La crueldad de mi parte puede llegar al extremos de sufrir un cansancio emocional, físico y mental, la psicologia usada muestra un deterioro familiar enorme, sin contar que de vez en vez se le ve a el totalmente ajeno a la realidad, pero no por enfermedad sino por elección, mirando al vacío y sin saber qué piensa,qué siente, qué quiere... y yo sin saber porqué me mantengo lejos pero alerta, es como si viviera dentro de una pelicula y no pudiera ni siquiera llorar ¿para qué?... es ahí en donde me pregunto: ¿hasta dónde somos crueles los que estamos sanos cuidando del enfermo terminal?. ¿hasta donde olvidamos que su condición no es una elección y que ya es el final?, ¿cuándo dejamos de estar cansados para escuchar, ver o atender? y ¿hasta dónde llega la emoción del paciente que se deja caer a los brazos de sus familias rindiéndose pero a la vez luchando?, deprimiendose y queriendo toda la atención, necesitando quizá ser escuchados pero mirar al vacío sin hablar, quizá porque no encuentras palabras, quizá porque solo necesitan mimos pero tampoco los piden... ¿porqué simplemente vive su cuerpo pero su alma ya no está?, ?quién es culpable en estos casos?, ¿el enfermo o la familia?, el enfermo que no habla o la familia que se cansa cuando han pasado demasiados años cuidando de alguien que ya no se deja cuidar...
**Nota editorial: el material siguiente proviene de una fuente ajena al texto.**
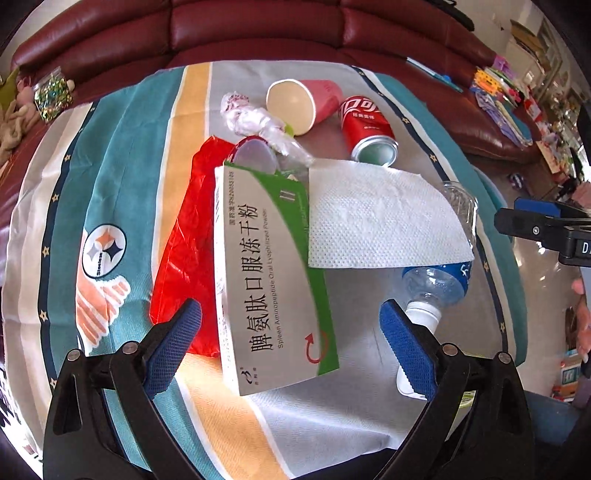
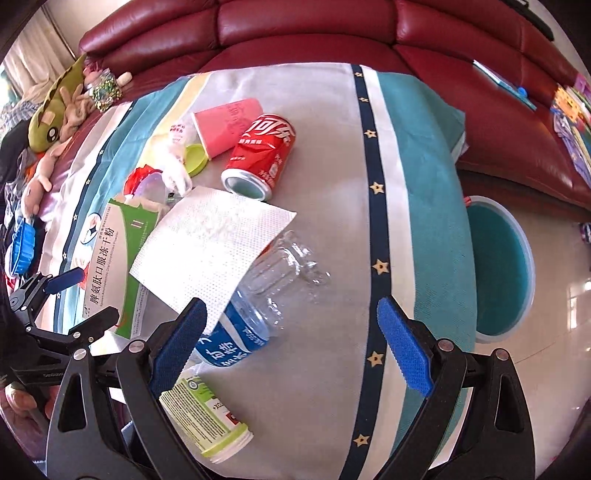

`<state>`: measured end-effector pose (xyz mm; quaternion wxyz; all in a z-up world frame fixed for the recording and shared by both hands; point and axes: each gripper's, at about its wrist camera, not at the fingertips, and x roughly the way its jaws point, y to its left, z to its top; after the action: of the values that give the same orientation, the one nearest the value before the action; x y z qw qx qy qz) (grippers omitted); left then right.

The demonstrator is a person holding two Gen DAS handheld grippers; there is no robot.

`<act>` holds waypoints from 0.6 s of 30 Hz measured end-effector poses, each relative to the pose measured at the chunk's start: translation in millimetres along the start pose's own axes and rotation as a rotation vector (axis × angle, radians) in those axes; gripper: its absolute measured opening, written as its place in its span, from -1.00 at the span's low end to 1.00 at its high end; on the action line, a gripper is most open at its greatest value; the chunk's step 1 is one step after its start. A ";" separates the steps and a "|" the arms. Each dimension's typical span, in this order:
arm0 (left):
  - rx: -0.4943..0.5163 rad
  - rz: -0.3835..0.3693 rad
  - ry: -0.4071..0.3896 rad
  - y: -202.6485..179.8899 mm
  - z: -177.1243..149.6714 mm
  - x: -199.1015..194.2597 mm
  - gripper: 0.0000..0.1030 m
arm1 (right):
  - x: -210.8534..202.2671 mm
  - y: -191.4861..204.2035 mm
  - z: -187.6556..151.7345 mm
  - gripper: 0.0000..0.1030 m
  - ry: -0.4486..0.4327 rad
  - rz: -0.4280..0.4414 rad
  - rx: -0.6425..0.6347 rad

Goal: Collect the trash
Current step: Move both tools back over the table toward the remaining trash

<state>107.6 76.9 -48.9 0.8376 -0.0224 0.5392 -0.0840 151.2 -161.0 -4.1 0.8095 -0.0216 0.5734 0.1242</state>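
Hovering over trash pile on striped tablecloth (image 1: 122, 177), nothing gripped yet. Left gripper (image 1: 291, 343) hanging wide apart, pads straddling near end of medicine box (image 1: 266, 266), not touching it; box lying flat, partly on red plastic bag (image 1: 184, 251), far end tucked under paper towel (image 1: 376, 214). Likely going for box first: lowering straight down, centring box between pads, closing across narrow width, lifting slowly so towel slides off rather than dragging along. Watching right pad, sitting just beside white cap of clear water bottle (image 1: 436, 280) — risking nudging bottle into a roll. Right gripper (image 2: 291, 343) also spread wide, holding nothing, angling down over table; left pad overlapping bottle's blue label (image 2: 236, 339) and towel corner in view, contact impossible to tell; green-lidded small container (image 2: 207, 417) lying just below that pad. Red cola can (image 2: 262, 155) lying on side, open end toward camera, pink paper cup (image 2: 225, 125) behind it, crumpled clear wrapper (image 1: 255, 122) beside cup. Teal round bin (image 2: 498, 266) standing on floor just past table's right edge, well apart from pile; probable drop target. Maroon sofa (image 1: 258, 33) behind table.
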 end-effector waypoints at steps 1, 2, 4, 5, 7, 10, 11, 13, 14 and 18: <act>-0.008 -0.003 0.004 2.0 -0.7 1.6 0.89 | 2.2 4.4 1.0 0.74 0.009 0.004 -0.011; -0.016 -0.004 0.005 3.2 -1.0 2.7 0.89 | 4.4 7.6 1.3 0.74 0.020 0.007 -0.016; -0.015 -0.020 -0.007 1.9 -0.4 1.0 0.89 | 8.0 6.5 0.0 0.74 0.034 0.003 0.002; 0.001 -0.025 -0.016 -1.1 0.8 -0.3 0.89 | 9.7 3.0 -0.9 0.74 0.042 0.010 0.025; 0.042 -0.012 -0.025 -8.4 3.6 0.0 0.89 | 15.9 -6.8 -4.2 0.74 0.068 0.033 0.094; 0.081 -0.003 -0.024 -14.8 6.2 5.0 0.89 | 28.5 -17.4 -9.1 0.74 0.108 0.040 0.167; 0.093 -0.005 -0.024 -17.1 7.1 6.4 0.89 | 32.1 -19.9 -10.3 0.74 0.116 0.046 0.189; 0.133 0.001 -0.031 -23.9 8.7 7.9 0.89 | 34.5 -28.1 -11.0 0.74 0.117 0.064 0.238; 0.160 0.004 -0.034 -28.1 9.6 8.9 0.89 | 34.5 -32.7 -10.5 0.74 0.111 0.070 0.262; 0.270 0.045 -0.026 -47.2 14.8 16.6 0.89 | 37.5 -39.8 -5.4 0.74 0.099 0.075 0.298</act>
<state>122.3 26.9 -51.6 0.8415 0.1017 0.5127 -0.1366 166.9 -193.9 -45.2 0.7694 0.1141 0.6249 0.0668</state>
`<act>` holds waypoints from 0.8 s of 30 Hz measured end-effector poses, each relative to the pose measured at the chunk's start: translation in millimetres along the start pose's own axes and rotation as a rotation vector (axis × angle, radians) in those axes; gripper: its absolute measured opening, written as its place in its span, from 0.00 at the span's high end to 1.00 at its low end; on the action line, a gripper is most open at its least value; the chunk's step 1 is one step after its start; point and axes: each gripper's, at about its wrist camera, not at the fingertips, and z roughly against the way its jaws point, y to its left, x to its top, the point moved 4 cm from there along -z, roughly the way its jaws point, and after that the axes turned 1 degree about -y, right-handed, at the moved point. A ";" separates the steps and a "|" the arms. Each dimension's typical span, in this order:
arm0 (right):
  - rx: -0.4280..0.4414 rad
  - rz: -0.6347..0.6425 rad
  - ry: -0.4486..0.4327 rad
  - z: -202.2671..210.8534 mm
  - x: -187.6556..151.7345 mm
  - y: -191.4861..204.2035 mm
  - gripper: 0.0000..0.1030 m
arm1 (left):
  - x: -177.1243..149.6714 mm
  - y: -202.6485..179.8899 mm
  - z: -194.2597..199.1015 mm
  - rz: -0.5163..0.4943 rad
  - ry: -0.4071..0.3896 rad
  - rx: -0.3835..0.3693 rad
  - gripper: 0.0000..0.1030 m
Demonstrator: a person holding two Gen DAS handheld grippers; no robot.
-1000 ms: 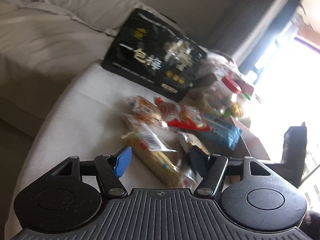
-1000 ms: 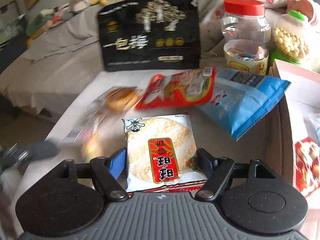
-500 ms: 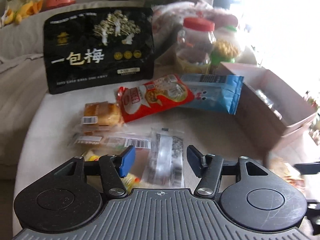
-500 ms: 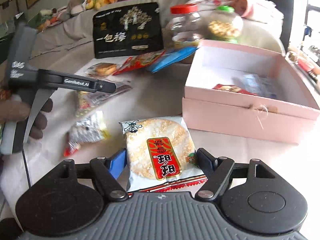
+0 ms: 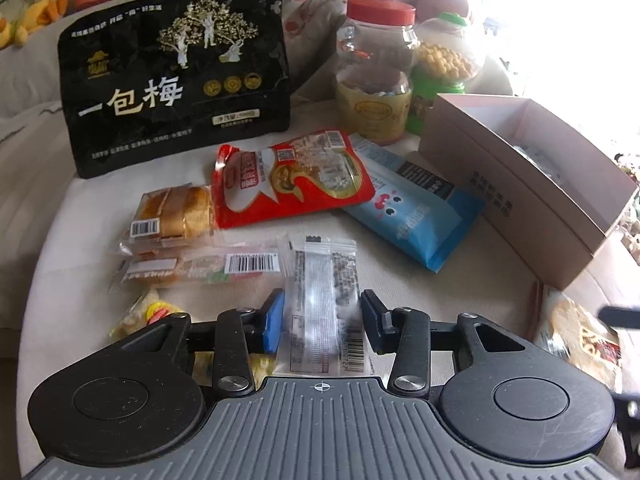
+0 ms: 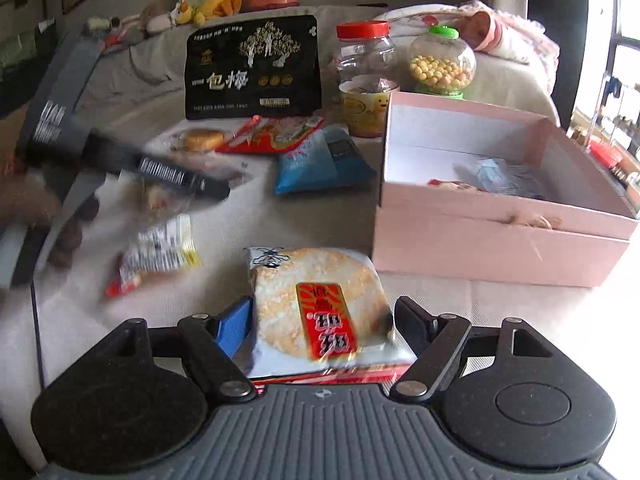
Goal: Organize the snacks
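My right gripper point(image 6: 324, 320) is shut on a rice cracker packet point(image 6: 316, 312) and holds it above the table, left of the open pink box point(image 6: 500, 236). The box holds a few packets point(image 6: 496, 178). My left gripper point(image 5: 320, 320) has its jaws around a clear snack packet point(image 5: 324, 300) with a barcode; the packet fills the gap. Other snacks lie on the table: a red bag point(image 5: 288, 176), a blue bag point(image 5: 412, 208), a cake packet point(image 5: 172, 212). The left gripper also shows at the left of the right wrist view point(image 6: 120, 160).
A large black bag point(image 5: 176, 96) stands at the back. A red-lidded jar point(image 5: 376, 68) and a green-lidded jar point(image 5: 444, 60) stand behind the box. A sofa with toys lies beyond. A small yellow packet point(image 6: 160, 252) lies left of the cracker.
My right gripper carried the cracker packet back and toward the pink box. My left gripper swung round to face the snacks and closed in around the clear packet.
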 end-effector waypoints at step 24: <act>0.153 0.215 -0.026 -14.6 23.1 91.5 0.18 | -81.0 28.1 106.2 0.171 -0.084 -0.080 0.57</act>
Es aquí cuando interviene el amor terminal, la mayúscula o minúscula perfecta para el cuidado a estos enfermos y el esmero de estos enfermos por cargar un poco su cruz y ayudar a la familia, cuando la familia opta roles de tiempo y espacio de estos cuidados evitando que se vuelva cansado para uno solo, es aquí cuando el que no puede aportar tiempo continuo dedica tiempo libre aunque sea de un momento y dedica dinero para mejorar la calidad de vida, es aquí cuando el amor que el paciente tiene a la familia le permite dar un respiro a sus cuidadores y no quitarles la vida con demasiado sacrificio.  

Esto es lo que yo pienso, ¿tu qué crees?... por cierto, aun no termino de leer a Kubler...pero se que quizá con un poco mas de lectura, pueda entender todas estas dudas que ahora mismo se me vienen a la mente.